Puppies learn a lot of important lessons through play. By wrestling and chasing their littermates, they learn how to read canine social cues and important things like how hard is too hard to bite when playing. When a dog joins a human family, play is an important way for them to bond with you. And it’s fun for everyone. But let’s dig into exactly what your dog gains from playing fetch – aside from a good time.
- Exercise – The most obvious thing is that your dog gets to run. Fetch is good exercise. For many pet dogs, a good walk is their most regular form of exercise as adults. But a regular game of fetch in the garden gives them a chance to use their muscles differently.
- Obedience – Fetch has rules, and your dog will learn that following your instructions has a reward. The dog must wait until you throw their toy and then they must drop it on command to continue the game. Fetch reinforces the lessons you teach in obedience about how your dog should look to you for instruction. And for so many safety reasons, it is important to teach your dog the command ‘drop’ or ‘let go’.
- Bonding – Having fun and working together are key ways to bond. The more fun your dog has with you, the more solid their bond to you is. And you’ll find that the more you play with your dog, the more you enjoy their company too. You’ll get to know each other better.
- Mental Activity – Many dog breeds joined human families as workers. They herded livestock, helped humans hunt, eliminated pests such as rodents and even pulled sleds. A bored dog is a destructive dog. Five minutes of fetch or other games every day can give them a boost mentally and prevent boredom.

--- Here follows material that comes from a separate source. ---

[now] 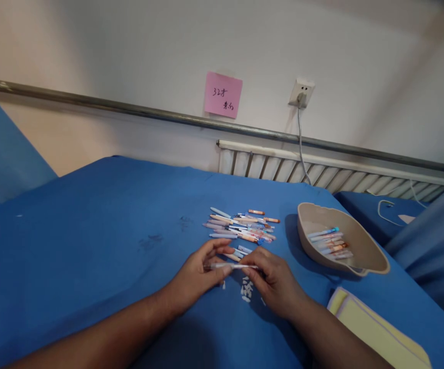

- Health Check – A simple game of fetch can also show up some health issues that dogs often conceal. If your dog loses interest after you throw the ball, it might be because their vision is failing and you’ve thrown it out of their range of sight. As your dog dashes across the garden, you have the chance to notice if they have a little limp or avoid putting weight on one paw. These things are not always obvious when your dog is walking calmly beside you.
How to Play Fetch
Different dogs prefer different toys for playing fetch, and having a few options will keep it interesting for your best friend. Try a bouncy ball, a Frisbee-style disk or a toy bone. Start by getting your dog interested in the toy with a little tug of war or teasing them a little. (Only a little!) Throw it a very short distance, maybe a meter. If your dog gets it, call them back to you and offer a treat. Odds are they will drop the toy for the treat. Give the command ‘drop it’ as you offer the treat. (Low calorie training treats are ideal for this.) Do this several times, but stop before they lose interest. If the dog doesn’t chase the toy, run and get it yourself. Some dogs need to see you hype up the game a bit! Dabbing a touch of butter or unsweetened peanut butter on the toy before you throw it can also entice them to chase it.
One great thing about fetch is that it is easily scaled to whatever space you have. You can send a frisbee toy sailing across a field, or you can roll a ball across the sitting room. (The front hall is often a great place for indoor play with your dog.) Once your dog learns the game, you can keep it interesting by switching the toy you throw.